Stored data entries
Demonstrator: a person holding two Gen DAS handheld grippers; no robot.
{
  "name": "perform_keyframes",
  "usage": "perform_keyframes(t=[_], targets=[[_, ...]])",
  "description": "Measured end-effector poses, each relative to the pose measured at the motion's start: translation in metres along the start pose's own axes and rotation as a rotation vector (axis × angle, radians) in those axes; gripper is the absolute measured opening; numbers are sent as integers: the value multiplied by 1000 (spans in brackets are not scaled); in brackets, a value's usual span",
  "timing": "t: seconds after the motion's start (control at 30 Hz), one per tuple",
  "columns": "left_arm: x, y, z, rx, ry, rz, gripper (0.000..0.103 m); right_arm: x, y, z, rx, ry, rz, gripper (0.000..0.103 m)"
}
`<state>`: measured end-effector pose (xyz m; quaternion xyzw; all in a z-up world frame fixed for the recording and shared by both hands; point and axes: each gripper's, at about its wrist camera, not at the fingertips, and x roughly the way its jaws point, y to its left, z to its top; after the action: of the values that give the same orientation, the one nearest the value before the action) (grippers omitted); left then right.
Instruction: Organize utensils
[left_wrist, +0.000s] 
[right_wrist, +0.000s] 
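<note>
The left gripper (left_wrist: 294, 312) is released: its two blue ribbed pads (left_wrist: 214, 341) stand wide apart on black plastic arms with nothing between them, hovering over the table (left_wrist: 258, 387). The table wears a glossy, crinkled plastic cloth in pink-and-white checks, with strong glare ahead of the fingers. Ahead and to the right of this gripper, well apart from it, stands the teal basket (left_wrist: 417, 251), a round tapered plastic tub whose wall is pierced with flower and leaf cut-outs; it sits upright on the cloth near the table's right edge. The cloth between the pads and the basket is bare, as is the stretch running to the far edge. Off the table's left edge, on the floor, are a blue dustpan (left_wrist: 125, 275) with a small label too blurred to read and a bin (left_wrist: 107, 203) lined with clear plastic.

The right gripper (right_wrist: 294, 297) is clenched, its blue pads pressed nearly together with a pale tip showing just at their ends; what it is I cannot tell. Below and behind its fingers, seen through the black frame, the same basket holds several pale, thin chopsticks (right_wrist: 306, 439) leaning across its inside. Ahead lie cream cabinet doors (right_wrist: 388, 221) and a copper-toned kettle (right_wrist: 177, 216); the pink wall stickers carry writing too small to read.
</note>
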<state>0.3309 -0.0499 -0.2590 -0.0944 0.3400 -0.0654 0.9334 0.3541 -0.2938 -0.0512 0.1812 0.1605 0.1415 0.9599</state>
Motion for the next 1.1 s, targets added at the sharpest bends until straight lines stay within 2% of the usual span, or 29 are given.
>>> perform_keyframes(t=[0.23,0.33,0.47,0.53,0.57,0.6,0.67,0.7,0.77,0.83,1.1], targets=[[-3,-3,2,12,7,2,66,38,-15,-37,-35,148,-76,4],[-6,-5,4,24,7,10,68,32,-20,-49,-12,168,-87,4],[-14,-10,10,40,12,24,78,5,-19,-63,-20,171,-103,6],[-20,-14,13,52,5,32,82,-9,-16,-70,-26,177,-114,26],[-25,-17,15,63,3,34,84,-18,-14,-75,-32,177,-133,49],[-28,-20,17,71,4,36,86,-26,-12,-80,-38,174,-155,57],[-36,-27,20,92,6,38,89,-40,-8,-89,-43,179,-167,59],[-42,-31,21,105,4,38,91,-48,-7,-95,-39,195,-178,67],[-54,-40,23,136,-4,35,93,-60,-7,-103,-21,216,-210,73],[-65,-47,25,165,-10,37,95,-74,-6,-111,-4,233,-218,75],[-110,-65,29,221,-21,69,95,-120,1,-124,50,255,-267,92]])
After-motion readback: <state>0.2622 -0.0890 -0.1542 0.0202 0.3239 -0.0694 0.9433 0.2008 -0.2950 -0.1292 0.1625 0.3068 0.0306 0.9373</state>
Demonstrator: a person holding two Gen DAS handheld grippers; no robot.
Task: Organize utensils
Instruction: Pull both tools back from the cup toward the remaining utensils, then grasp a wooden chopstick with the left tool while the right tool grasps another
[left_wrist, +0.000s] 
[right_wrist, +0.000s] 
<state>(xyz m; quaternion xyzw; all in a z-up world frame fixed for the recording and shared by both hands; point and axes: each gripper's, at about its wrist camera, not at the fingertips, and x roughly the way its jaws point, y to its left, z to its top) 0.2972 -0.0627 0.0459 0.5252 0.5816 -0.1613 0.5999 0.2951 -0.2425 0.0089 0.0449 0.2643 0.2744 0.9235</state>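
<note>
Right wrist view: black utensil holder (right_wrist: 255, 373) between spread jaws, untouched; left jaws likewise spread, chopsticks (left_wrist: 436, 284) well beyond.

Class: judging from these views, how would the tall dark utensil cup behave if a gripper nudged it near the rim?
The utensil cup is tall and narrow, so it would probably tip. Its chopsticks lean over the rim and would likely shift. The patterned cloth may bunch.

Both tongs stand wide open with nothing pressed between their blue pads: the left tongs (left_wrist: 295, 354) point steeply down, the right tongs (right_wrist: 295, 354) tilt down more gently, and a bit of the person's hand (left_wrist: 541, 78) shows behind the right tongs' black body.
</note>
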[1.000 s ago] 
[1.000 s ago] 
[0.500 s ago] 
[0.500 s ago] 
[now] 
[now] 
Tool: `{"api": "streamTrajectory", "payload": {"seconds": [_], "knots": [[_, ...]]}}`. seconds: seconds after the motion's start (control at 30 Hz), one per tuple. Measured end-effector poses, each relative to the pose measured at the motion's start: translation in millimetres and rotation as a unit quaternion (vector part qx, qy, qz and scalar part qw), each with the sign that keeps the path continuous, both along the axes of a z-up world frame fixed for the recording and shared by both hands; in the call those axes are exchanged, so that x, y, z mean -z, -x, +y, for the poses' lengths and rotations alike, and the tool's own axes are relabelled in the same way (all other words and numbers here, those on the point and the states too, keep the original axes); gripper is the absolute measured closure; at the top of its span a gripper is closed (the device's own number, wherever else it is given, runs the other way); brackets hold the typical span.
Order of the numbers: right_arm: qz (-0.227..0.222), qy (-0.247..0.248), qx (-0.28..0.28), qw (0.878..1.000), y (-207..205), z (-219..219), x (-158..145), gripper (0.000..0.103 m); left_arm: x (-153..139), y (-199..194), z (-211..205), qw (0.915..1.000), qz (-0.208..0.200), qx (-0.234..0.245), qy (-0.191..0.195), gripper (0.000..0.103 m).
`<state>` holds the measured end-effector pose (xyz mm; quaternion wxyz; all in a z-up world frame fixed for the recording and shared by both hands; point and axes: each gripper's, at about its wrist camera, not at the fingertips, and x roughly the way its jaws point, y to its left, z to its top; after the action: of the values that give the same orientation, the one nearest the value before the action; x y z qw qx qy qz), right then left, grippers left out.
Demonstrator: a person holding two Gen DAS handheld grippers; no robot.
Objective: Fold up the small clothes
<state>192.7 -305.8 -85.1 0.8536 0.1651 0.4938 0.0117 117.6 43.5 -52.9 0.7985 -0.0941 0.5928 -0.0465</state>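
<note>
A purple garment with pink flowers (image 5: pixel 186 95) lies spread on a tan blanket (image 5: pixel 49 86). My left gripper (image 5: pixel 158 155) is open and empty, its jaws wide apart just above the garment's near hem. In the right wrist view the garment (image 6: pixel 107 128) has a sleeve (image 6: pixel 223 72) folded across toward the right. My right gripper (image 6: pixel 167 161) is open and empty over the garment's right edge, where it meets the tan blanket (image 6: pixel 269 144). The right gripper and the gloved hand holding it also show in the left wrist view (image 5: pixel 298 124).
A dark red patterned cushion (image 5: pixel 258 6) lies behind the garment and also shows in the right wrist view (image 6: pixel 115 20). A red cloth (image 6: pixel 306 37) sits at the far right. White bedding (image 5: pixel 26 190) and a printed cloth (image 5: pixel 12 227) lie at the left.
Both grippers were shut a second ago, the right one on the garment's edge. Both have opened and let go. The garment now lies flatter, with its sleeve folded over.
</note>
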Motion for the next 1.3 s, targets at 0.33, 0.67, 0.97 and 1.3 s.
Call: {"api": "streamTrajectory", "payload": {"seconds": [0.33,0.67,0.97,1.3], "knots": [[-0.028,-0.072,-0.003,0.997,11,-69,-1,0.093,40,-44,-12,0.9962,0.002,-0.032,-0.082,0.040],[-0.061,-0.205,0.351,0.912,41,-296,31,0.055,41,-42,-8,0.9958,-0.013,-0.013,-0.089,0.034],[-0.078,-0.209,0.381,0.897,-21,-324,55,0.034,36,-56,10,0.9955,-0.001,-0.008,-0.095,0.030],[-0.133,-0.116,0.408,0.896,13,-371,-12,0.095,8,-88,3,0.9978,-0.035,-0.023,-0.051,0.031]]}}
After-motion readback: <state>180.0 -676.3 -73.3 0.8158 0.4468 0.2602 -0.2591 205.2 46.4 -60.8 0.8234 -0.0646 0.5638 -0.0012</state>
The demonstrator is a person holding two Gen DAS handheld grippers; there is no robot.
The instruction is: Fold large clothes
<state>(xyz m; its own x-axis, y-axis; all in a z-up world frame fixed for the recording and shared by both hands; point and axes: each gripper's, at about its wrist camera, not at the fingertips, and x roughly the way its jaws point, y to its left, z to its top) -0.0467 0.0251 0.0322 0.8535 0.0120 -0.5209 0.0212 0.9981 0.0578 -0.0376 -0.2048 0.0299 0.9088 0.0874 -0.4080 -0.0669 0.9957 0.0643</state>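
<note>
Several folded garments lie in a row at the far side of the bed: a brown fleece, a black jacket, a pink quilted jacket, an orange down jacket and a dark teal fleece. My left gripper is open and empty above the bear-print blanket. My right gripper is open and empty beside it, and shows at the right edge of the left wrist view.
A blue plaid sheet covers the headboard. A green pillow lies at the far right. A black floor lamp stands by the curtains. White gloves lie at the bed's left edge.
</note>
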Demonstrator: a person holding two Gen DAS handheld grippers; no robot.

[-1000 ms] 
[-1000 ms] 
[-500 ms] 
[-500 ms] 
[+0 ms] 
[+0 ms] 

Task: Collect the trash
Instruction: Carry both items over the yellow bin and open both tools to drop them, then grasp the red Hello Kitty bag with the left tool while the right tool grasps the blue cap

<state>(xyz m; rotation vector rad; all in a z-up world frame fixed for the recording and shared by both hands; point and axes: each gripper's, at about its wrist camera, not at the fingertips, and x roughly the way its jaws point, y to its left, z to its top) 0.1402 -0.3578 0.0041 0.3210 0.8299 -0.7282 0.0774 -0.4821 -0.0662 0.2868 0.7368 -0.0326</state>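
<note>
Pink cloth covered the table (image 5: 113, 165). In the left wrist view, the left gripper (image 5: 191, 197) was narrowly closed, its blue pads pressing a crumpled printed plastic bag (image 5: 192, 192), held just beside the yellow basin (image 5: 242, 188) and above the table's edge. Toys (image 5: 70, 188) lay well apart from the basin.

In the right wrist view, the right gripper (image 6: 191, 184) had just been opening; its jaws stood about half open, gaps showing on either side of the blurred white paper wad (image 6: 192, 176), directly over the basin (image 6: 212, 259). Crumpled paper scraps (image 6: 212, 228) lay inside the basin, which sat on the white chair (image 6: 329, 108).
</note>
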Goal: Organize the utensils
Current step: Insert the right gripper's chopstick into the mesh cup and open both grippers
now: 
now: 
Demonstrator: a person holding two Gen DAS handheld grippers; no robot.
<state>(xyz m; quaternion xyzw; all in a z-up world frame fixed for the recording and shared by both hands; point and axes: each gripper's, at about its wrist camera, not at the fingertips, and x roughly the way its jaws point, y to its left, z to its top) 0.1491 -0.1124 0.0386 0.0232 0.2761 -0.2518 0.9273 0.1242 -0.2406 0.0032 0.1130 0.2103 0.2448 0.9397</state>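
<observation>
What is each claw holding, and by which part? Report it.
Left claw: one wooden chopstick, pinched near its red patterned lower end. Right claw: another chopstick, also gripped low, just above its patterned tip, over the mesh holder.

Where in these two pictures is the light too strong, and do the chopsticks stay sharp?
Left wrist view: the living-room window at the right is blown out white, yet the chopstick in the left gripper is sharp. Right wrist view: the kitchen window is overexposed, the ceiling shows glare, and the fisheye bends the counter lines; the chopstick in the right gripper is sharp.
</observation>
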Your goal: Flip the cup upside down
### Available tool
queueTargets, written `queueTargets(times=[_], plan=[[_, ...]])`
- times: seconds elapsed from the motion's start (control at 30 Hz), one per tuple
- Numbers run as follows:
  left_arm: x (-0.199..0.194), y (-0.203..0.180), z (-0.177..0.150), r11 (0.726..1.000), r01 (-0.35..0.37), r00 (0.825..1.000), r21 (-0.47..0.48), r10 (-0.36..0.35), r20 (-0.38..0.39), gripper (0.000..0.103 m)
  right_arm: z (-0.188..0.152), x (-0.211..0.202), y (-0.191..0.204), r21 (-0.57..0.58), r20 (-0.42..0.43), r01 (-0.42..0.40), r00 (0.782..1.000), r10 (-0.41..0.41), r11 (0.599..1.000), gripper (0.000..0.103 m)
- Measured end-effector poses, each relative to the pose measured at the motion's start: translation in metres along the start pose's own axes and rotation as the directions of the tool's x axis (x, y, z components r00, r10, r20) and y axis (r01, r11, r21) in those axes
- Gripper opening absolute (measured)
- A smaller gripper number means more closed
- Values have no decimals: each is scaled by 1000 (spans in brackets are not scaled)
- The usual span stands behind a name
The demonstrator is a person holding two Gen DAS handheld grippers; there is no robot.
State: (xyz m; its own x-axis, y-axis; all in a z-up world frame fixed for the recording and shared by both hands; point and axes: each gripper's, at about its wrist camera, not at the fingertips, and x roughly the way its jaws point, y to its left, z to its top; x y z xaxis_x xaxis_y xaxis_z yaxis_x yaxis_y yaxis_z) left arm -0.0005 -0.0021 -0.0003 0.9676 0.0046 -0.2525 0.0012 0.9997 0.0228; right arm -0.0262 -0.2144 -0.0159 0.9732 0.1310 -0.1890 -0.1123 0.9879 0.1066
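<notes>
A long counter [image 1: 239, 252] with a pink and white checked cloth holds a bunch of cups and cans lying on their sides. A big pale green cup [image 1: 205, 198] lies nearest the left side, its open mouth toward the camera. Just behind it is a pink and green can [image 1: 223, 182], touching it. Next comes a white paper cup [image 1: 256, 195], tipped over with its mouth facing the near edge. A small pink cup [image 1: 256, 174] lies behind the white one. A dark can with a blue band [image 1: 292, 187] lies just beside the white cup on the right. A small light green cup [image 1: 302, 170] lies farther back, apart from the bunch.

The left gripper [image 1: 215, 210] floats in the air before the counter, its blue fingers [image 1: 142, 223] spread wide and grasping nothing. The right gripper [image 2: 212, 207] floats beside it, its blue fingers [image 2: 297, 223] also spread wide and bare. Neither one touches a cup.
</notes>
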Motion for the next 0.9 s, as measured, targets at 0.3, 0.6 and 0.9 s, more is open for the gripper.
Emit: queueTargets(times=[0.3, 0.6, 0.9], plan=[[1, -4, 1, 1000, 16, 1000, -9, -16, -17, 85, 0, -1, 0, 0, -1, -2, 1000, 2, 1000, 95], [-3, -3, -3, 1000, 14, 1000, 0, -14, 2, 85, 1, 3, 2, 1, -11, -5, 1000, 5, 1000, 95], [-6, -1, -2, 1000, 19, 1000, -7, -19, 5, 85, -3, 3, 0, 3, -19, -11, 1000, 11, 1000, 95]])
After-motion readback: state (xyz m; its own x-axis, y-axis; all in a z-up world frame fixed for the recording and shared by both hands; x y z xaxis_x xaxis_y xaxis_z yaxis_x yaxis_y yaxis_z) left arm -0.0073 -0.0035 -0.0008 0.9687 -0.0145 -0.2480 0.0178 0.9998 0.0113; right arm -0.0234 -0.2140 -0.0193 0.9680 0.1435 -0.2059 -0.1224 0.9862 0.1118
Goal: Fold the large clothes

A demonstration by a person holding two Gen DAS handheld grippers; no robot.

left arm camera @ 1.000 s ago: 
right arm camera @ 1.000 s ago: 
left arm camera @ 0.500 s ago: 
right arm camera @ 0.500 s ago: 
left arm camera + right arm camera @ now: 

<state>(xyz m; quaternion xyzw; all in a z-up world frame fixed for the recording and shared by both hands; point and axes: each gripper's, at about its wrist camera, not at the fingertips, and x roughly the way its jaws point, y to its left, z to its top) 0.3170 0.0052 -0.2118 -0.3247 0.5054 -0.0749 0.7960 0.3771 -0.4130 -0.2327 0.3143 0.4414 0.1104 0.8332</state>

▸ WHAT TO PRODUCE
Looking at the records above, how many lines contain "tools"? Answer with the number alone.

▸ SOLUTION FOR THIS TASK
2